> THE PROBLEM:
What follows is data; output all of it exactly as given.

::::::::::

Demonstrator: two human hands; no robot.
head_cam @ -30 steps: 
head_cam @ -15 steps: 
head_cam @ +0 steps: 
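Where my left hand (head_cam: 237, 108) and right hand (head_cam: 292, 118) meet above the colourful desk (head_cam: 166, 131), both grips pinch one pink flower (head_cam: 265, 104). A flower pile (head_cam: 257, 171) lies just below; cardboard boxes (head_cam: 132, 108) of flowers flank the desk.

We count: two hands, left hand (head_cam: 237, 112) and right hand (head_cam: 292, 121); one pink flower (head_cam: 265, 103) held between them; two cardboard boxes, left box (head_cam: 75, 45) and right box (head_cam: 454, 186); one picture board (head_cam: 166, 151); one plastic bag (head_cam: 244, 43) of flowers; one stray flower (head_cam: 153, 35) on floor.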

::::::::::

> WRITTEN REPLY:
Demonstrator: two human hands; no robot.
head_cam @ -30 steps: 
head_cam @ -15 steps: 
head_cam @ +0 steps: 
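Where my left hand (head_cam: 237, 108) and right hand (head_cam: 292, 118) meet above the colourful desk (head_cam: 166, 131), both grips pinch one pink flower (head_cam: 265, 104). A flower pile (head_cam: 257, 171) lies just below; cardboard boxes (head_cam: 132, 108) of flowers flank the desk.

We count: two hands, left hand (head_cam: 237, 112) and right hand (head_cam: 292, 121); one pink flower (head_cam: 265, 103) held between them; two cardboard boxes, left box (head_cam: 75, 45) and right box (head_cam: 454, 186); one picture board (head_cam: 166, 151); one plastic bag (head_cam: 244, 43) of flowers; one stray flower (head_cam: 153, 35) on floor.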

The response is finished, and the exercise is complete.